We drink or we drown, Paulette Dube says.
The Jasper author has released a new book of poetry titled the deepest part of the river won’t freeze. At an August 12 online book launch, organized by Dube’s publisher, Green Olive Press, and hosted by fellow Jasper wordsmith, Niki Wilson, Dube brought her digital audience along as she waded into the fast current. Expanding on themes of family, curiosity and coping with everyday existence, the session gave a snapshot of Dube’s trail-found inspirations, her over-the-fence interactions with neighbours and the guiding lights left by unseen collaborators.
“Anybody that touches us, we keep that perfume on us…I think those are the angels that follow us,” she said.
Dube’s exploration of past and present was a focal point for Wilson, and as they ruminated on the passage of time, Dube allayed Wilson’s anxieties of losing touch with her teenage son when our children move away from home.
“They always come back,” Dube laughed. “That bond between any mom and their kid is beyond walking through fire.”
Dube’s wisdom on such matters has come, in part, through her friendships with her neighbours. She dedicates a poem to “These Women,” who taught her that even though she didn’t always have girlfriends to chat with about the weather or gossip about their husbands, she is part of a network of women that will support each other.

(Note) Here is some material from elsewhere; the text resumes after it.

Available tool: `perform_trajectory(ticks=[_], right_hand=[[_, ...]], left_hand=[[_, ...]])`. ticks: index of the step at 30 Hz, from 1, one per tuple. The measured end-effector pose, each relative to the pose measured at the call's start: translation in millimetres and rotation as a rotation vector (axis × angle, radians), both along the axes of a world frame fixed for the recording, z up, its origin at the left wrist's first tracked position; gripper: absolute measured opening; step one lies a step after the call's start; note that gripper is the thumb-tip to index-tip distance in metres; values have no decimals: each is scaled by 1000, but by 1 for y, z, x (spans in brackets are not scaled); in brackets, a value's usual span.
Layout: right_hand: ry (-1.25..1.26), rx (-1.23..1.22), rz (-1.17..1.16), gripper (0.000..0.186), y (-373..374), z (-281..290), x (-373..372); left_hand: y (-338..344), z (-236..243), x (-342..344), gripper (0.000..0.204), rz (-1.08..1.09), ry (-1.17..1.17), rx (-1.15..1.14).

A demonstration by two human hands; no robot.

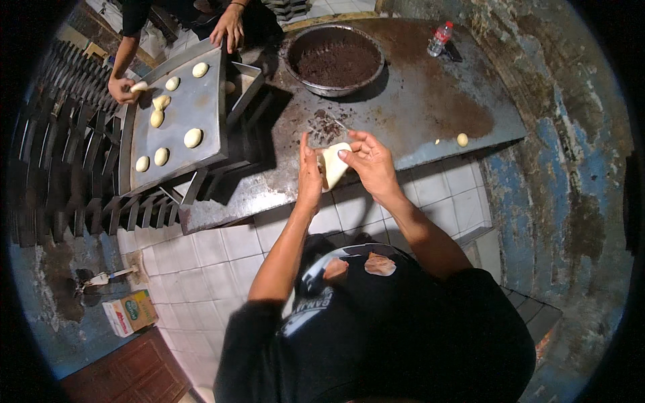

“This is to the bone, these are women that will come to your house and bring you borscht because you’re having radiation therapy for breast cancer,” she said. “They’re not going to stay for chit chat. You love this person and that’s all there is to it.”
Somewhat reluctantly, Wilson transitioned the conversation from the warm fuzzies of community to the catastrophic warming of climate. She asked Dube about the role of poets in a world experiencing environmental crisis. Her mentor, as always, was armed with creativity and forgiveness, yet another reminder of the maternal instinct.
“We’re at this point where we’ve pushed Her. We see these wildfires and the glaciers falling and we’re going to see violence in terms of temperature and thunderstorms,” she said. “We have to be the adults in our house and that’s really tough.”
Dube is tough. Reading her work is not. Although poetry has a reputation of being inaccessible, of requiring special training and education to appreciate, Dube’s form is deep without being obscure. Yes, there is a certain mystery which reveals itself long after you’ve read it, but her metaphors aren’t hidden. Like her, they’re direct, sometimes hypnotizing.
“When you read Paulette’s writing you will notice it has a kind of aura,” Wilson suggested in her introduction. “She casts you under her spell, whether we are walking beside her with angels or being stung by a bee.”
Those experiences—the stings, the tears, the relentless shadows and the “ridiculous beauty”— are all writeable, Dube promises. As a poet, she tries to drink it all in.
Otherwise she drowns.
Dube’s latest book, the deepest part of the river won’t freeze, is available through Green Olive Press.